Edmond Tourriol : Il n’y a pas d’échanges. La plupart du temps, le relecteur envoie ses infos à l’éditeur, qui demande au lettreur de retoucher. C’est comme ça que les accidents arrivent. Chez Glénat, on m’envoie les retouches, je trouve ça super confortable. Ça m’arrive de pouvoir défendre certains choix. J’ai aussi pu faire ça sur quelques titres chez Urban Comics (Before Watchmen).

Comment vois-tu l'avenir du métier de traducteur ?
Edmond Tourriol : Pour moi, ça ira. Les ordinateurs sont encore trop cons. Le problème, c’est que le public étant de moins en moins exigeant (merci le scantrad), les éditeurs se contenteront peut-être un jour d’une traduction automatique à peine relue par un stagiaire. On sait ce que ça donne. Il suffit de lire les sous-titres de certains bonus DVD. Je ne suis pas sûr que ce soit un métier d’avenir. Pour une VF de qualité, il faudra toujours de bons traducteurs. Mais est-ce que les gens préféreront la qualité ? Rien n’est moins sûr.

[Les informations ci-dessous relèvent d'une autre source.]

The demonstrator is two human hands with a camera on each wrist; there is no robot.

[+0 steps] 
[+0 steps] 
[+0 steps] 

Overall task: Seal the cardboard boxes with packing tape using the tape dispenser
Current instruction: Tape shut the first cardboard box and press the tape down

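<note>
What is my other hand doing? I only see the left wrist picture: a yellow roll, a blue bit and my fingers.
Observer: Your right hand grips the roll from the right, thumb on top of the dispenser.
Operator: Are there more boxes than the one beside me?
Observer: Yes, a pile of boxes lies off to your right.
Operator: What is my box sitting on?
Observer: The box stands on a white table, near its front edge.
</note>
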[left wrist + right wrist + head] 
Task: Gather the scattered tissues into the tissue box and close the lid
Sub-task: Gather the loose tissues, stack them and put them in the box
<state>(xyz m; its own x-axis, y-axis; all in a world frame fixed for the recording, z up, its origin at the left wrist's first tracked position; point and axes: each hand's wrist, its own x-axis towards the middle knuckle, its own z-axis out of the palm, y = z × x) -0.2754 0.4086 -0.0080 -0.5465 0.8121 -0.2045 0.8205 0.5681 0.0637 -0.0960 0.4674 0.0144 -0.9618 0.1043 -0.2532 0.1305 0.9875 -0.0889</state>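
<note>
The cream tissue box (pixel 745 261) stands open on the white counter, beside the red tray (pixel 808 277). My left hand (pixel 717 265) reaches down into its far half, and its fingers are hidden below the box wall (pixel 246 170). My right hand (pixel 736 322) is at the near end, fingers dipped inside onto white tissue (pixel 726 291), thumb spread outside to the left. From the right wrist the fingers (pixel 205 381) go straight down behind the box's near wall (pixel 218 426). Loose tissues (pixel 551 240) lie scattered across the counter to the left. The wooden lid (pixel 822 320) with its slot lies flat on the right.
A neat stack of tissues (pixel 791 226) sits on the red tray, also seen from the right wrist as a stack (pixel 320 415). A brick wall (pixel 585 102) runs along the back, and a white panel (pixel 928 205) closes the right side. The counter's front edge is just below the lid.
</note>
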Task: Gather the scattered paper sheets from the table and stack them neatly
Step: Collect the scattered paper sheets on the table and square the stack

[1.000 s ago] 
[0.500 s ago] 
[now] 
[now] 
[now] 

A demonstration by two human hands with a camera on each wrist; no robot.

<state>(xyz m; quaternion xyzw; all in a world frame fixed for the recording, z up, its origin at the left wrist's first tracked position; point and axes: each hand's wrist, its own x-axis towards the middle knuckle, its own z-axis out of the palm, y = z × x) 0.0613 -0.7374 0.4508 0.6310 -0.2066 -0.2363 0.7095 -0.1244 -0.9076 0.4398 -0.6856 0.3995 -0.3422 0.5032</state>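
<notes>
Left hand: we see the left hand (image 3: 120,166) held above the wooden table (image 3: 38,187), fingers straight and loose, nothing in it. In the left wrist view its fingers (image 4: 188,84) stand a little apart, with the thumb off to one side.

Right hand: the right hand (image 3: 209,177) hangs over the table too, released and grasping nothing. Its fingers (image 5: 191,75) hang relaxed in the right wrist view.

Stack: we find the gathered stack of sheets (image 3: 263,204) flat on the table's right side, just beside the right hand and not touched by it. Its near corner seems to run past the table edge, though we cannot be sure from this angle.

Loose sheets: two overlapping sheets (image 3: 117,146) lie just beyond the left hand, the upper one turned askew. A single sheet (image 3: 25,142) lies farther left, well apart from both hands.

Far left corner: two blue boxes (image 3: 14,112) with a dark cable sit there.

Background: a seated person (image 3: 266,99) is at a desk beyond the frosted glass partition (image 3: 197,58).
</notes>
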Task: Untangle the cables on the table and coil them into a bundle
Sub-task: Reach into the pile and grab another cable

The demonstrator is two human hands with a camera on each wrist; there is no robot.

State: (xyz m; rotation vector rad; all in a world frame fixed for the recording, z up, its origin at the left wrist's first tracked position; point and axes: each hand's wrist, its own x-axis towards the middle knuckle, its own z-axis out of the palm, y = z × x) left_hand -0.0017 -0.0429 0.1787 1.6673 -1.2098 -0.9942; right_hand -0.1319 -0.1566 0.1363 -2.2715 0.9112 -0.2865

Si tu avais la capacité de visiter le crâne d'un auteur pour y piquer des idées ou comprendre comment il fonctionne, chez qui ferais-tu le voyage ? Et pourquoi faire ?
Edmond Tourriol : Chez Alan Moore. Pour mettre en forme toutes les idées que j’ai en vrac dans la tête (la mienne) et écrire mon propre Watchmen / V for Vendetta / Tom Strong.

Merci Edmond !

Remerciements à Mathieu Auverdin pour la mise en relation.